# Task to complete
Return the listing below unchanged, but without pictures.

┄┄┄┄┄┄┄┄┄┄

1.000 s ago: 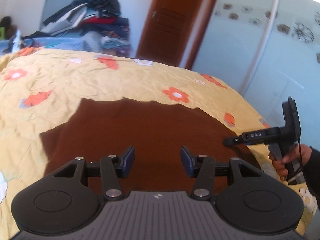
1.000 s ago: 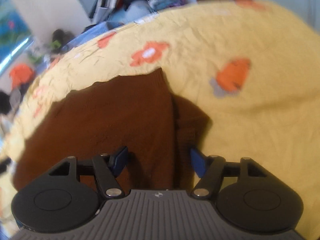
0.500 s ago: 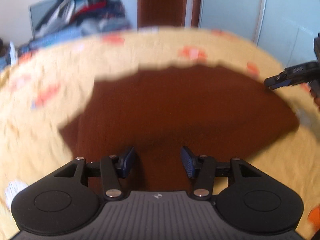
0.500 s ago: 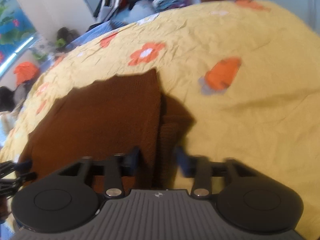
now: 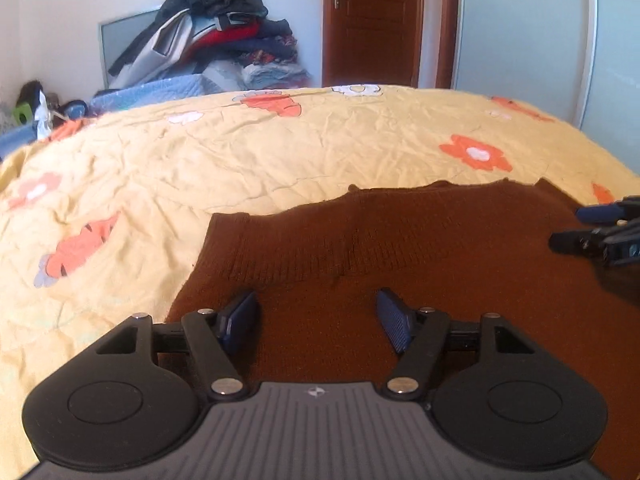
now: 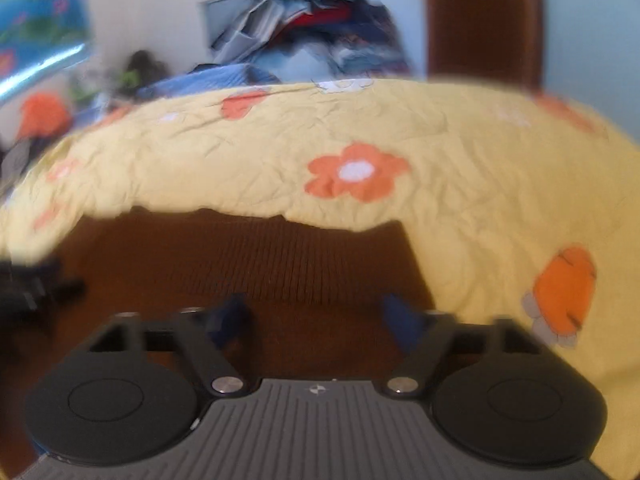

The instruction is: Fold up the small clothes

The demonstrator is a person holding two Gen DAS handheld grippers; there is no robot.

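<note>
A brown knit garment lies flat on the yellow flowered bedspread, its ribbed edge toward the far side. My left gripper is open and empty, low over the garment's left part. My right gripper is open and empty over the garment's right part; this view is blurred. The right gripper's fingers show at the right edge of the left wrist view. The left gripper shows at the left edge of the right wrist view.
A pile of clothes stands against the far wall behind the bed. A brown door and pale wardrobe panels are at the back right. The bed's right edge curves down near the wardrobe.
Both grippers have swung round and moved lower over the garment. The right gripper briefly narrowed near a fold half a second ago and is open again. The folded flap is no longer seen.
</note>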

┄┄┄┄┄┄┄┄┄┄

# Written response
1.000 s ago: 
1.000 s ago: 
0.500 s ago: 
0.500 s ago: 
now: 
now: 

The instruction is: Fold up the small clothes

The demonstrator is a person holding two Gen DAS handheld grippers; there is no robot.

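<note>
A brown knit garment lies flat on the yellow flowered bedspread, its ribbed edge toward the far side. My left gripper is open and empty, low over the garment's left part. My right gripper is open and empty over the garment's right part; this view is blurred. The right gripper's fingers show at the right edge of the left wrist view. The left gripper shows at the left edge of the right wrist view.
A pile of clothes stands against the far wall behind the bed. A brown door and pale wardrobe panels are at the back right. The bed's right edge curves down near the wardrobe.
Both grippers have swung round and moved lower over the garment. The right gripper briefly narrowed near a fold half a second ago and is open again. The folded flap is no longer seen.
</note>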

There is nothing more to the answer.